Éber Moas

Personal information
- Full name: Éber Alejandro Moas Silveira
- Date of birth: 21 March 1969 (age 56)
- Place of birth: Montevideo, Uruguay
- Height: 1.82 m (5 ft 11+1⁄2 in)
- Position(s): Defender

Senior career*
- Years: Team / Apps / (Gls)
- 1988–1991: Danubio
- 1992–1994: Independiente / 65 / (2)
- 1995: América de Cali / 33 / (0)
- 1996–1998: Monterrey / 81 / (1)
- 1997: → Vitória (loan) / 15 / (0)
- 1998–2002: Danubio / 94 / (1)
- 2005–2006: Racing Montevideo / 19 / (0)
- 2007: Rentistas

International career
- 1988–1997: Uruguay / 48 / (0)

Medal record
Representing Uruguay
Copa América
| Winner | 1995 Uruguay |  |

= Eber Moas =

Uruguayan footballer (born 1969)

Éber Alejandro Moas Silveira (born 21 March 1969) is a Uruguayan former footballer who played as a defender. He obtained 48 caps for his national team from 1988 to 1997.

==Club career==
Moas started his playing career in 1988 with Danubio. He joined Club Atlético Independiente of Argentina in 1992 where he played 65 games.

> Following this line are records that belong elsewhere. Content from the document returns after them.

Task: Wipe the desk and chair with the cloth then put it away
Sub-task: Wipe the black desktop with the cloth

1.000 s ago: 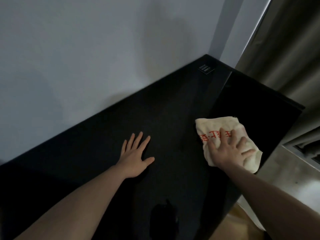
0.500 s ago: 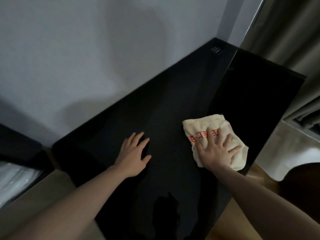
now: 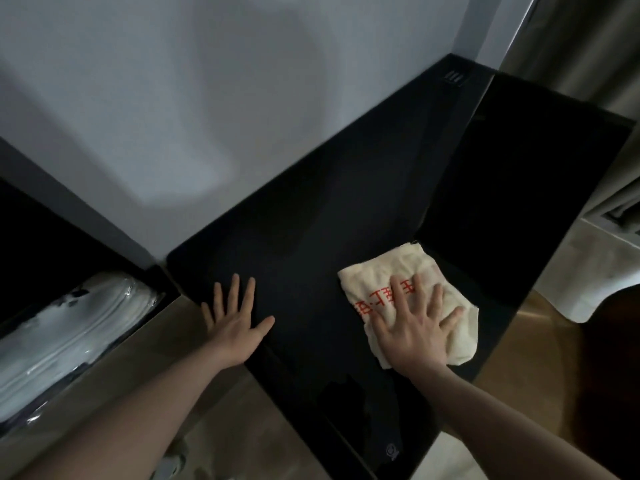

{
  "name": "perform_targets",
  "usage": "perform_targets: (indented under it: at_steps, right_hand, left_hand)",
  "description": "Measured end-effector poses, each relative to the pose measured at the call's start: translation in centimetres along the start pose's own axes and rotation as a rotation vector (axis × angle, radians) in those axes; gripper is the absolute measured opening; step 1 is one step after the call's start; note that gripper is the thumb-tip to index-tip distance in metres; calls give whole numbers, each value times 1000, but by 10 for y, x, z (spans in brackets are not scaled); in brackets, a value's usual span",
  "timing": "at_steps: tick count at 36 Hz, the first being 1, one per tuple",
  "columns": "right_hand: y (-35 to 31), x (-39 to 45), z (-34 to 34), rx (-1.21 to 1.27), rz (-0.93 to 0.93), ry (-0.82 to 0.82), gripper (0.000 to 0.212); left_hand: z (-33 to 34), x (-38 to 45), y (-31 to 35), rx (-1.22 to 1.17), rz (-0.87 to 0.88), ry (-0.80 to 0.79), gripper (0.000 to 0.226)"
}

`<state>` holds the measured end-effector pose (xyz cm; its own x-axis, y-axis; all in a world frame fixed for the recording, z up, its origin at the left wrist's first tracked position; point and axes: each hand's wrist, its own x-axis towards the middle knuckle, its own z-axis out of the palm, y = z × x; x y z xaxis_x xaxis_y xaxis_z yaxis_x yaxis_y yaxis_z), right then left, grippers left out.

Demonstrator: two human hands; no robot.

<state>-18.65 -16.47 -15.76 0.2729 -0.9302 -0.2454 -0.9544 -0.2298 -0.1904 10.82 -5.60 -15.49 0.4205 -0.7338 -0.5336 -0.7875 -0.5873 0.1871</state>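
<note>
A cream cloth with red print lies flat on the black desk, toward its right front part. My right hand presses down on the cloth with spread, straight fingers. My left hand rests flat on the desk's left edge, fingers straight and apart, holding nothing. No chair is in view.
A pale wall runs along the desk's far side. A small vent-like socket sits in the far corner. Left of the desk lies a white, glossy bundle beside a dark surface. Curtains hang at the right; wooden floor shows below.
The cloth under my right hand has slid toward me and leftward along the desk. My left hand now lies at the desk's left edge. The view has swung left, showing the white bundle.
</note>
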Motion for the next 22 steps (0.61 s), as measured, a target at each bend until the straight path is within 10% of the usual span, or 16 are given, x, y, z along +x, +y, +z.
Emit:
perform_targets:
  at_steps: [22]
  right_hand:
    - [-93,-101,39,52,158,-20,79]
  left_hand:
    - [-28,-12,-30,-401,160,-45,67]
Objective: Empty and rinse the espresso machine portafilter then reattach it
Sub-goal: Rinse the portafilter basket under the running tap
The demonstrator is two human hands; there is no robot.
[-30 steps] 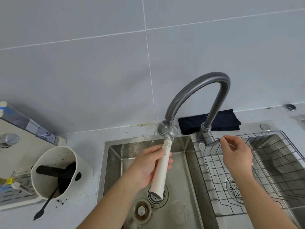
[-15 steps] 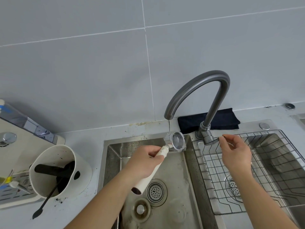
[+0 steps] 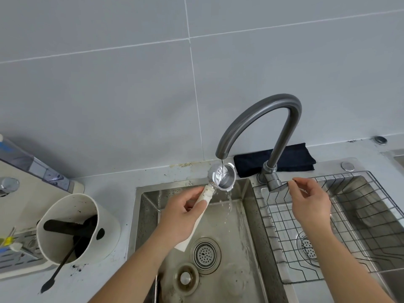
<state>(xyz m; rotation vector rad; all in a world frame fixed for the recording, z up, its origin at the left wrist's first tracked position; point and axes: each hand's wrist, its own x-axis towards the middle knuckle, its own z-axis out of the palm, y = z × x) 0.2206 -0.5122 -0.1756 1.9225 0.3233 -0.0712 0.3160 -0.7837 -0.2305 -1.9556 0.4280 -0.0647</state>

In 1995, he joined América de Cali of Colombia and in 1996 he went to Mexico to play for Monterrey.

In 1998 Moas returned to Danubio where he played until 2002. In 2005, he joined Racing Club de Montevideo and in 2007 he played for Rentistas.

== International career ==
Moas earned 48 caps for the Uruguay national team from 1988 to 1997, participating in several Copa América tournaments, including the victorious campaign in 1995 when Uruguay hosted the tournament. His international debut was on September 27, 1988, against Ecuador, and he played his last match on July 20, 1997, against Bolivia.